> Task item: Look below for the line that contains "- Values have" and the line that contains "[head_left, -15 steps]", then restate both of them and every line in between, exactly. No picture goes in the copy.

> Data listing:
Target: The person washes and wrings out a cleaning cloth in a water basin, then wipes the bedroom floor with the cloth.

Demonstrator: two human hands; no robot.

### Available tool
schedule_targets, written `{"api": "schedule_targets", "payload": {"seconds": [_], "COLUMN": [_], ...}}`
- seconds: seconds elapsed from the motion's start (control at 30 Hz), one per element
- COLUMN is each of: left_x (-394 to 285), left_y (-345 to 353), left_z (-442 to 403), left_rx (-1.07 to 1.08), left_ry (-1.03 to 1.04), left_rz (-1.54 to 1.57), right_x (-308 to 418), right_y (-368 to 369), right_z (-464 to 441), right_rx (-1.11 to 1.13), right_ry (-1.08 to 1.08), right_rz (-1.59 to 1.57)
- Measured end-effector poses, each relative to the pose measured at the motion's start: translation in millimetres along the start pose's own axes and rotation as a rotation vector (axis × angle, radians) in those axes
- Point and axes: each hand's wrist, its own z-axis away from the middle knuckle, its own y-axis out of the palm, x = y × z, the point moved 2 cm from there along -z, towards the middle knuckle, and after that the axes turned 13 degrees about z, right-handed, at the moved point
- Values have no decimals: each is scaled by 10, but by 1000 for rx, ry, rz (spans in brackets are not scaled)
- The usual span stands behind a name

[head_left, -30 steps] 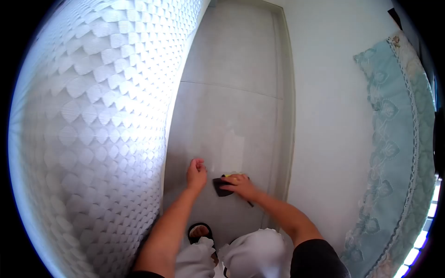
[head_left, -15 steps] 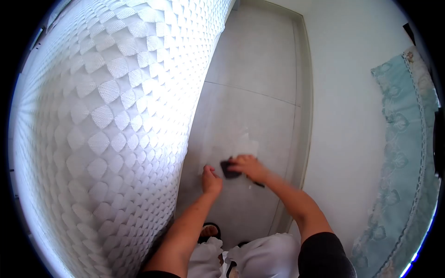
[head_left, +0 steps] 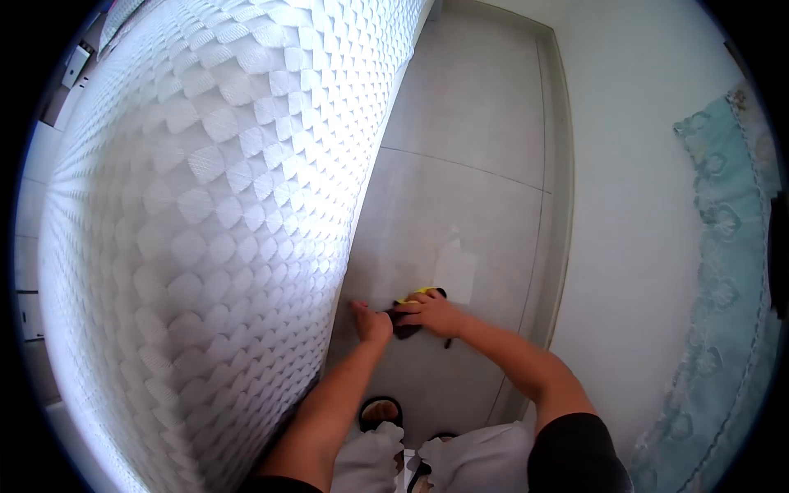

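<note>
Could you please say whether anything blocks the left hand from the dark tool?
Nothing visible does: the left hand is close beside the dark tool, which the right hand partly covers; contact is unclear.

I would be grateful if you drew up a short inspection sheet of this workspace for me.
Surface: grey tiled floor with thin joint lines; a brighter patch, possibly reflected light, lies beyond the hands.
Job's things: black-and-yellow tool low over the floor, partly hidden; exact type unclear.
Clutter: small objects at the far left edge, too small to identify.
Hands: right hand curled over the tool; left hand beside its dark part, contact unclear.
Cables: none certain; a short dark piece below the right hand could be tool or cord.
Surroundings: white textured covering on the left; white wall and teal lace-edged fabric on the right.
</note>
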Motion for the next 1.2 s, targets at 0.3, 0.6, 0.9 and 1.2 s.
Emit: {"api": "schedule_targets", "payload": {"seconds": [0.3, 0.6, 0.9, 1.2], "left_x": [353, 211, 111, -206], "left_y": [140, 108, 264, 489], "left_z": [-114, -53, 151, 318], "left_rx": [-83, -13, 128, 210], "left_ry": [144, 310, 339, 359], "left_rz": [7, 30, 77, 213], "right_x": [-570, 36, -900, -86], "right_y": [-281, 79, -462, -366], "right_z": [-882, 446, 63, 1160], "right_rx": [-185, 103, -263, -79], "right_ry": [641, -92, 603, 453], "right_rz": [84, 199, 114, -149]}}
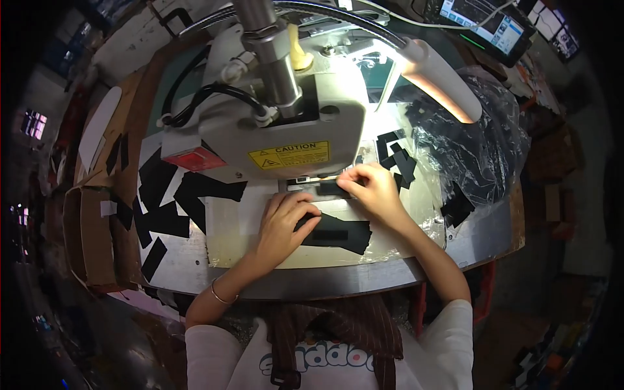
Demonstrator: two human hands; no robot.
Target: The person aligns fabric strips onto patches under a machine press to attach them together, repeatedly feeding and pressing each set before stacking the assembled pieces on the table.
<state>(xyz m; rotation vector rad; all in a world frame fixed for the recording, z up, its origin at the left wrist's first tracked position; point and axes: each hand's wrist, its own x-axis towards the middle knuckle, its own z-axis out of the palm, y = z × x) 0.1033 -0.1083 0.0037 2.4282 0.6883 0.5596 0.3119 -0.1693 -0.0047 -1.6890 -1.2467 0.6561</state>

> Written reply:
- Values have no decimals: each is scaled by 10, but by 1000 for rx, ry, rz (spans in brackets are not scaled)
- The usual span stands behind a name

[head_left, -30 steps] 
[head_left, -15 steps] 

This exercise has now been fully answered.